EXERCISE OBJECTIVE.
Reproduce exactly, and exclusively, the lines from the line containing "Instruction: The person" through the final line of the listing below.

DATA SECTION.
********

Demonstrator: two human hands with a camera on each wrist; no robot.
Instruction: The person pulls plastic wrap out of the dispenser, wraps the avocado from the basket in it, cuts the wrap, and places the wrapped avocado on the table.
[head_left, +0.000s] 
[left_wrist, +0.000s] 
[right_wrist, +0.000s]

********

TASK OUTPUT.
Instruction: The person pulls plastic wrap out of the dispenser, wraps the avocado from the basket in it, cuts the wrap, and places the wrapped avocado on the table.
[head_left, +0.000s] 
[left_wrist, +0.000s] 
[right_wrist, +0.000s]

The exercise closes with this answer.